Durante más de cuarenta años, la política argentina se caracterizó por una dinámica cerrada: los mismos nombres alternaban cargos legislativos, ejecutivos y administrativos, consolidando lo que Milei definió como “la casta”. La actual administración rompe con esa lógica y avanza hacia un esquema donde el Estado deja de ser un fin en sí mismo y pasa a ser una herramienta de gestión.
El análisis de los datos oficiales muestra que solo el 27% de los funcionarios jerárquicos actuales tenía como antecedente inmediato otro cargo público. El resto se desempeñaba como profesionales independientes, ejecutivos, académicos o consultores en el sector privado. Se trata de un cambio profundo en la cultura política, que busca reducir la endogamia estatal y profesionalizar la toma de decisiones.
Este giro no es improvisado. Desde la campaña, Milei planteó la necesidad de desmontar estructuras burocráticas que se retroalimentaban sin rendir resultados. La composición de su gabinete refleja esa visión: economistas con trayectoria internacional, abogados con ejercicio profesional activo, médicos y técnicos con experiencia concreta en sus áreas.
Milei desmintiendo los 30.000 desaparecidos ya en el debate presidencial.

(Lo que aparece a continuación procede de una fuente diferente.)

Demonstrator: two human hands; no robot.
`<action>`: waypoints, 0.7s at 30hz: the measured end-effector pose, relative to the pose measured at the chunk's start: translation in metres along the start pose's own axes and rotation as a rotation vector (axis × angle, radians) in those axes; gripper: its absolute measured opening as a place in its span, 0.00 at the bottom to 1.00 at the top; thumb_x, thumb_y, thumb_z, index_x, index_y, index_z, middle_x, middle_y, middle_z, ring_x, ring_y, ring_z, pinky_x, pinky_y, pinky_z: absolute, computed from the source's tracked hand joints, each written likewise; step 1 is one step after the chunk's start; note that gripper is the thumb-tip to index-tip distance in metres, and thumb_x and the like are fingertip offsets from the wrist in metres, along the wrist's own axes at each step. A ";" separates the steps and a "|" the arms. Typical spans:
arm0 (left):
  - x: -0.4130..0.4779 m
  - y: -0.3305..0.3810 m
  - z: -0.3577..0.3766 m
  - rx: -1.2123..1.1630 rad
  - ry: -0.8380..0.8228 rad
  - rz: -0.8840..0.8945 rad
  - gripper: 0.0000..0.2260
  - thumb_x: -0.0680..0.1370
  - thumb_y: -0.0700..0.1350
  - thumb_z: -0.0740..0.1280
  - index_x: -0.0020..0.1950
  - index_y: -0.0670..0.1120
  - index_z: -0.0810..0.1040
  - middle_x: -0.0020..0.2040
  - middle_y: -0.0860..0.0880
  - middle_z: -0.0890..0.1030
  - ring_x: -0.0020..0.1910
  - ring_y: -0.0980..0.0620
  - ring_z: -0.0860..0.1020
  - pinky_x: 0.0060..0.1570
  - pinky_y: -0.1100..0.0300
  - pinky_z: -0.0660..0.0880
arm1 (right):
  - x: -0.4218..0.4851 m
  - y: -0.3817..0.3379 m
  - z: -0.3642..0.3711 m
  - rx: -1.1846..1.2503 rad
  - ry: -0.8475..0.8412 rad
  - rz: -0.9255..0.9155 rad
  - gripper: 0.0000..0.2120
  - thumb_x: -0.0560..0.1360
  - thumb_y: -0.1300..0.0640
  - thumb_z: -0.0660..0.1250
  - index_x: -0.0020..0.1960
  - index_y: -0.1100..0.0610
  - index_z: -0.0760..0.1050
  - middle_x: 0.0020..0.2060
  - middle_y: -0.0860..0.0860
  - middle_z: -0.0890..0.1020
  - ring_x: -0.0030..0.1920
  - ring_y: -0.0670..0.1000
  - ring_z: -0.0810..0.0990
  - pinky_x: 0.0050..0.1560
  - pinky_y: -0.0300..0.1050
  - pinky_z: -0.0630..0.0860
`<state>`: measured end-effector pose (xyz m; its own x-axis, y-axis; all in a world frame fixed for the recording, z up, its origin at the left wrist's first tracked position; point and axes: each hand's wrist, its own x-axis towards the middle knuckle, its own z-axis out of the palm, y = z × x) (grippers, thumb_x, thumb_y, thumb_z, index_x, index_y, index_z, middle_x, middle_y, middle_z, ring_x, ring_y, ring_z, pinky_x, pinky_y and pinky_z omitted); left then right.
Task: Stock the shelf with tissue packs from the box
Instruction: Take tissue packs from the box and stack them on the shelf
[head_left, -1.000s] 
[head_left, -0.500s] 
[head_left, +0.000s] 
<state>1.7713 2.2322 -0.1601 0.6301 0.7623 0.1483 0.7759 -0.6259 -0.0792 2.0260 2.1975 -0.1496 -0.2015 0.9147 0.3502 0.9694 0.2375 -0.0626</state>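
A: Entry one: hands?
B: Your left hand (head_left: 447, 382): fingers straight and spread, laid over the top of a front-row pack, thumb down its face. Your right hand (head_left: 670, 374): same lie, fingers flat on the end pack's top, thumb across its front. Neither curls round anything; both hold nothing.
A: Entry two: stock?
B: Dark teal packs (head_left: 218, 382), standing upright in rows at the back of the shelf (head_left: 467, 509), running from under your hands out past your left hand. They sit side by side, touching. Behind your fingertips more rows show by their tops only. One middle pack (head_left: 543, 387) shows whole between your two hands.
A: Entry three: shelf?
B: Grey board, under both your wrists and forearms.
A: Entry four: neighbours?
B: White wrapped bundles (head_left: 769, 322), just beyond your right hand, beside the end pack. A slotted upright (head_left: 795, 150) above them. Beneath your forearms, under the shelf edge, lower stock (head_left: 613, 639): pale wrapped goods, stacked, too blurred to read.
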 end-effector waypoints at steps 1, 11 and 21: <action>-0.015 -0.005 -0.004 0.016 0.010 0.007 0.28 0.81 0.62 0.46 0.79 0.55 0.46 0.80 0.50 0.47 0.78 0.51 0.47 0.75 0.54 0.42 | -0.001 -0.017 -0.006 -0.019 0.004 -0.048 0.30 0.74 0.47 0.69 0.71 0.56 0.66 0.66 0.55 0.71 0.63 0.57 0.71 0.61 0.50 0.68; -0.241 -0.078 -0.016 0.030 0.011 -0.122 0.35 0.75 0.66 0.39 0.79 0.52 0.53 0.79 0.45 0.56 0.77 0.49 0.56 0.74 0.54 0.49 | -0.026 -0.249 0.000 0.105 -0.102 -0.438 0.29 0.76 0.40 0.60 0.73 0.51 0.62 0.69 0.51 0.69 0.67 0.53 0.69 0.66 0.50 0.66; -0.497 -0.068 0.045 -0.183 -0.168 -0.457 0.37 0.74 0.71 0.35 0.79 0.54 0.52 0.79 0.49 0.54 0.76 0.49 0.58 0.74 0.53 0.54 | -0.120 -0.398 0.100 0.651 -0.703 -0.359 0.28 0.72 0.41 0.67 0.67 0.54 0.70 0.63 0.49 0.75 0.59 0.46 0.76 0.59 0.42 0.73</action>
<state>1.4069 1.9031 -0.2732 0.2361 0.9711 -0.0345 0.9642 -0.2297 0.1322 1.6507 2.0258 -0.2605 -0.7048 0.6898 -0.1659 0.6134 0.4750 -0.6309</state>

El sistema de declaraciones juradas de actividades previas, implementado para prevenir conflictos de interés y limitar la llamada “puerta giratoria”, permite observar con claridad esta transformación. A diferencia del relato opositor, los datos muestran que el actual Gobierno no profundizó la captura del Estado por intereses privados, sino que redujo la permanencia crónica de funcionarios sin experiencia fuera del sector público.
Lejos de ser un riesgo, este cambio marca una señal de madurez institucional: menos política basa en amiguismos y recompensas políticas, y más gestión basada en resultados.